The Konrad Adenauer Foundation said it was organising the workshop because of widespread insecurity in Nigeria and the need to prepare journalists for the risky task of covering the issues.

Scores of journalists from online, print, and broadcast platforms gathered in Abuja between Thursday July 22, and Friday July 23, to build capacity and brainstorm on the subject of conflict reporting.

The workshop was organised by Konrad Adenauer Stiftung (KAS), a Berlin-based foundation, in partnership with the Abuja-based Premium Times Centre for Investigative Journalism (PTCIJ).

KAS has for some time been promoting security sector reforms in Nigeria through collaborations with lawmakers and security agencies. While delivering his welcome address, the foundation’s Resident Representative, Dr Vladimir Kreck, said it was important for the media to improve the quality of reporting “looking at the issues in the country, especially the insecurity.”

“Conflict-reporting is probably the most dangerous job for a journalist, considering the journalists who go to the field for reporting, who risk their lives and receive threats to their lives. But at the same time it is also important to consider that the reports at the end … might be phrased in a way that might increase insecurity or escalate a conflict,” he observed, arguing that building capacity in that area was therefore critical. 

He emphasised the need for journalists to shine their torches on human rights violations by state forces as well as adhering to the ethics of the profession.

Agreeing, PTCIJ Executive Director Dapo Olorunyomi, said there was no better time than the moment to build skills “in this special area of conflict-reporting.”

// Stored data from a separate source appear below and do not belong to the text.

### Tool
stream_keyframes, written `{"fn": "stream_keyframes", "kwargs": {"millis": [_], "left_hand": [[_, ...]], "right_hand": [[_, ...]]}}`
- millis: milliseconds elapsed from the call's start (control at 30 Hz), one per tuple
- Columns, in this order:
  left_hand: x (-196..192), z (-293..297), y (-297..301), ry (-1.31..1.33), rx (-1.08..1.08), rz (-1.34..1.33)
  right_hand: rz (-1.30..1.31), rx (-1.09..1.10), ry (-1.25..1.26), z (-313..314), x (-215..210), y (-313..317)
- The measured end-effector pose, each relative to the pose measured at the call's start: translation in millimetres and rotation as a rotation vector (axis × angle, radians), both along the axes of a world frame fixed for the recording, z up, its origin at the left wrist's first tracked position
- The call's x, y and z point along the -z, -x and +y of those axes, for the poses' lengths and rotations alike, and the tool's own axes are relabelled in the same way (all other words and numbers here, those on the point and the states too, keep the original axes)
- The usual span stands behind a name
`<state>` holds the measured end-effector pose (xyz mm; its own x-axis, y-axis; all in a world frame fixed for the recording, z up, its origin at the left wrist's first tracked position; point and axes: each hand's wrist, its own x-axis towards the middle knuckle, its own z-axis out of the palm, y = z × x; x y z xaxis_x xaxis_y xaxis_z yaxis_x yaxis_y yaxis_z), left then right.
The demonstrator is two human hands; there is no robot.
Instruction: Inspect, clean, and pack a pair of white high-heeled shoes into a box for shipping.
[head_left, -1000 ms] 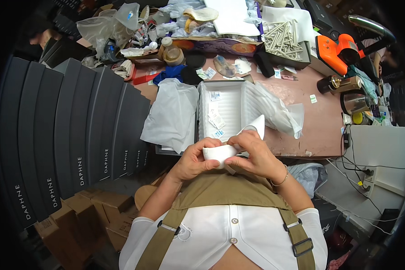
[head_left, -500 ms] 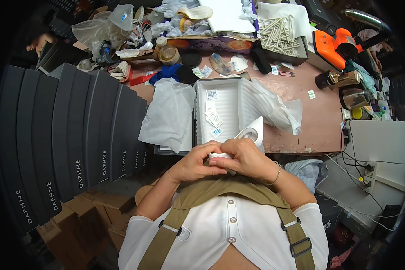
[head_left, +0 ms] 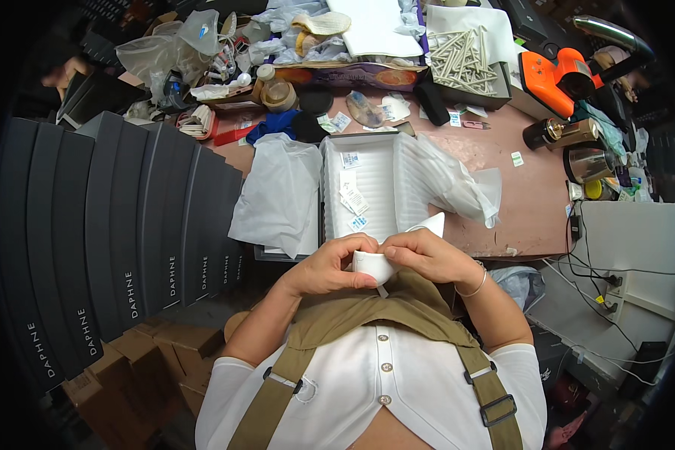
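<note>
Work position: both hands engage one white pointed-toe shoe (head_left: 373,268), held in front of the olive apron (head_left: 386,306) near the close end of the foam-lined shoebox (head_left: 381,196). The left hand (head_left: 325,264) is curled around the heel end, thumb against the outer wall, fingertips at the opening. The right hand (head_left: 430,257) is partly closed on the shoe's upper edge; its fingertips are hidden. The pointed toe projects beyond the right hand. Printed sachets (head_left: 358,223) lie in the box, with white tissue paper (head_left: 277,191) draped at its left and a translucent wrap (head_left: 461,184) spread over the worktop (head_left: 529,225) at its right.

Step in hand: apparently two-handed handling of the heel opening. Next move: judged to call for steady left-hand support of the heel before the right hand changes its grip
</note>
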<state>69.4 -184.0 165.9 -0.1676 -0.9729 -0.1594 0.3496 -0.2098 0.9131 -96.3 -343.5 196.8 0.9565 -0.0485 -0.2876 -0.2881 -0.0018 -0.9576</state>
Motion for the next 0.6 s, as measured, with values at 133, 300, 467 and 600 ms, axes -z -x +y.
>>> {"fn": "stream_keyframes", "kwargs": {"millis": [133, 300, 467, 600], "left_hand": [[0, -2, -1, -0.027, -0.006, 0.043], [-2, -7, -1, -0.016, -0.003, -0.024], [-1, -7, -4, 0.023, 0.031, -0.206], [0, -5, -2, -0.013, -0.005, -0.133]], "right_hand": [[0.048, -0.005, -0.027, -3, 1, -1], [-0.045, 0.092, 0.034, 7, 0, -7], [0.048, 0.127, 0.122, 18, -5, -13], [0.007, 0.079, -0.109, 10, 4, -3]]}}
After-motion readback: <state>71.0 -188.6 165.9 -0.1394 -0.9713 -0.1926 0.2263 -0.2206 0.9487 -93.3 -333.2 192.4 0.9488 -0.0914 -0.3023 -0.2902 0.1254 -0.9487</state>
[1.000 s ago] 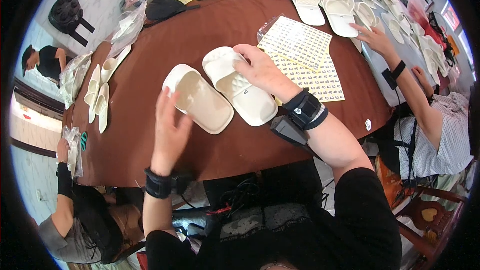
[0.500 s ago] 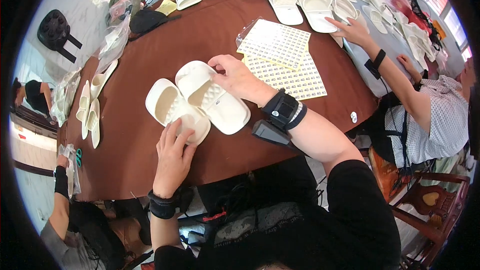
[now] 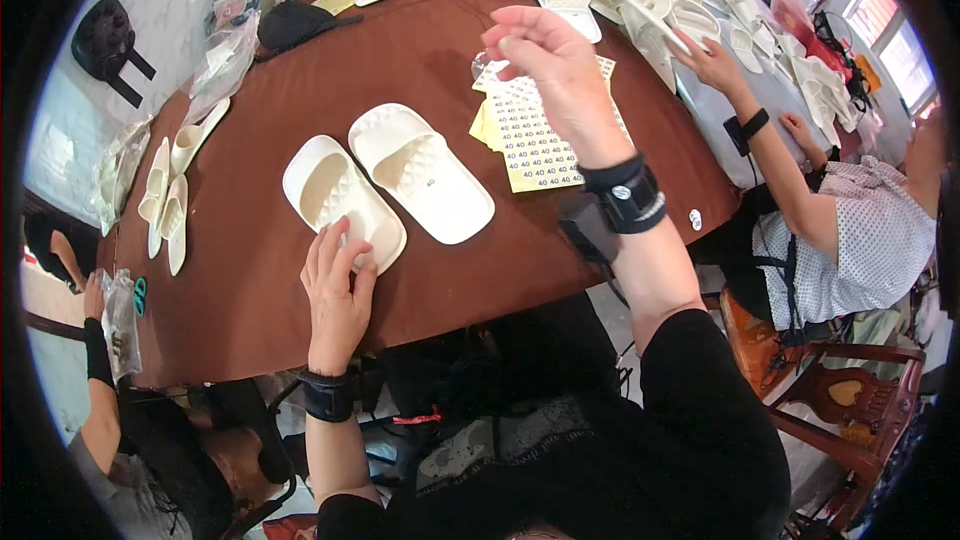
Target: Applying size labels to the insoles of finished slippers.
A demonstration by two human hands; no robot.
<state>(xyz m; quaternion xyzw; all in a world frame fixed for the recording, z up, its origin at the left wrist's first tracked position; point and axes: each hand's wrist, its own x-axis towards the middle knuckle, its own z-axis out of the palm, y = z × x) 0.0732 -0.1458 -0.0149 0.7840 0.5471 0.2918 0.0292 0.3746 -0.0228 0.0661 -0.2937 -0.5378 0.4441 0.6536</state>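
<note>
A pair of cream slide slippers lies in front of me: a left slipper [image 3: 335, 200] and a right slipper [image 3: 445, 205] with a small printed label on its insole. The fingers of my left hand [image 3: 340, 290] are spread and rest on the heel of the left slipper. My right hand [image 3: 565, 85] is raised above the yellow-backed sticker sheets [image 3: 540, 160], partly covering them. Its fingers are loosely bent, and I see nothing held between them.
The table has a brown cloth [image 3: 240, 310]. More slippers [image 3: 172, 205] stand at the left, beside plastic bags. Several others [image 3: 565, 5] lie along the far edge. At the right, a co-worker's hand [image 3: 710, 65] holds a slipper. A wooden chair [image 3: 850, 400] stands lower right.
My right hand has left the right slipper and risen up and right over the sticker sheets. My left hand stays on the left slipper. The co-worker at the right has lifted a slipper.
</note>
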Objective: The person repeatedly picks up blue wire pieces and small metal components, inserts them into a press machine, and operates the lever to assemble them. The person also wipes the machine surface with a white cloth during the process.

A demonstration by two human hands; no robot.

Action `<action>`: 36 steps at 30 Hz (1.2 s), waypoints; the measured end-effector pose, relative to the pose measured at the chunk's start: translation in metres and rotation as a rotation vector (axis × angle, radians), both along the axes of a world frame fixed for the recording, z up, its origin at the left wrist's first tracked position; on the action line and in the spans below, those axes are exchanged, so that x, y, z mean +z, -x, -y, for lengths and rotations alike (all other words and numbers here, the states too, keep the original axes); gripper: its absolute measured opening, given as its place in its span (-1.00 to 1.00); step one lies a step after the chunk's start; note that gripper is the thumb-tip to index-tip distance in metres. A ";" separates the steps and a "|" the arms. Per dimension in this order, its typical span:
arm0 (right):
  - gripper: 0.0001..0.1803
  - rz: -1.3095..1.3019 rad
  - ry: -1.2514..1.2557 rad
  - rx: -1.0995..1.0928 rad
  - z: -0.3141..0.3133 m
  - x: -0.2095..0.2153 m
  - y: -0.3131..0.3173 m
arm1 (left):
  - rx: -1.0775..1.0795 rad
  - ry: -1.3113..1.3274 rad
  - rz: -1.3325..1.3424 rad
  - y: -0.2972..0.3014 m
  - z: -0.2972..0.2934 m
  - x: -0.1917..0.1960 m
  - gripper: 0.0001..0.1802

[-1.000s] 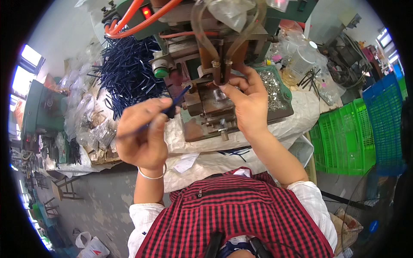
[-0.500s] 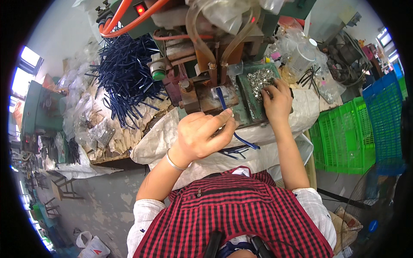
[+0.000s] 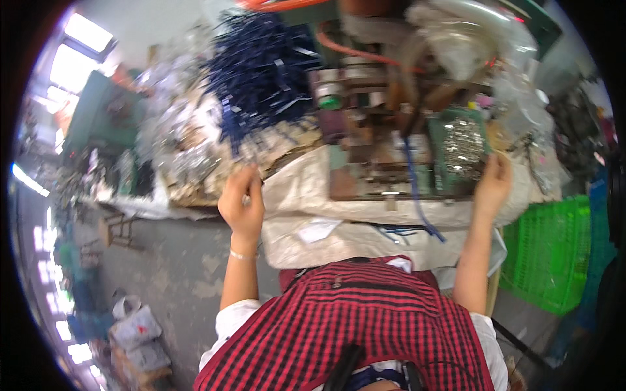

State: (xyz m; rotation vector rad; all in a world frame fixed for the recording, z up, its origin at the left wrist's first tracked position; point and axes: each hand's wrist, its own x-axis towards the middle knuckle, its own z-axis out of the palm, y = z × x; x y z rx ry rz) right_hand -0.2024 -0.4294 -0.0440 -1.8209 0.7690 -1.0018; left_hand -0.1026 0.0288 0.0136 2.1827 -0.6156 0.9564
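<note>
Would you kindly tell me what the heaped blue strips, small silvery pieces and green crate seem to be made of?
The blue strips: perhaps plastic or coated material, smooth, with glossy glints.
The small silvery pieces: probably metal, shiny, judging by their bright sparkle.
The green crate: likely plastic, evenly coloured, with perforated walls.

A checked red-black apron [image 3: 385,303] is worn with white sleeves [image 3: 228,322].
</note>
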 end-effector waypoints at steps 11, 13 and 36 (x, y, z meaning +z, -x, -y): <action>-0.81 0.096 0.038 0.193 -0.025 0.013 -0.045 | 0.252 -0.853 -0.185 -0.128 -0.090 -0.026 -0.67; -0.82 -0.019 0.123 0.110 -0.032 0.022 -0.027 | 0.162 -0.835 -0.150 -0.159 -0.115 -0.055 -0.57; -0.49 0.360 -0.659 0.663 -0.146 0.125 -0.053 | -0.576 -0.001 0.203 0.006 0.106 0.083 -0.79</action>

Also giving an opening address, Abdulrazak Namdas, chairman of the Committee on Army at the House of Representatives, said insecurity could not be resolved with only the use of guns. He described the media as a vibrant body, especially during the military era, but said the capacity of newsrooms still needed building.

For example, the lawmaker who is representing a constituency in Adamawa State said, the media should take charge in labelling actors in conflicts appropriately and not rely on statements from government officials.

“We need to ask, who are those giving us those names? If the bandit will graduate to bringing down a fighter jet and we are still calling him a bandit, then there is a problem. It is the responsibility of the media to give people the correct names,” he said. “I can assure you it will help. Are politicians setting the pace, giving cliches, or are the media supposed to?”

“Today, when you look at the Nigerian security sector, we have overlapping mandates. The policeman will do the job of … and the army will do the job of the policeman. The Nigerian Armed Forces are in 34 out of 36 states, pursuing one crisis or the other. [Whereas] the internal security challenges are not the job of the Armed Forces. They are purely police affairs,” he continued. 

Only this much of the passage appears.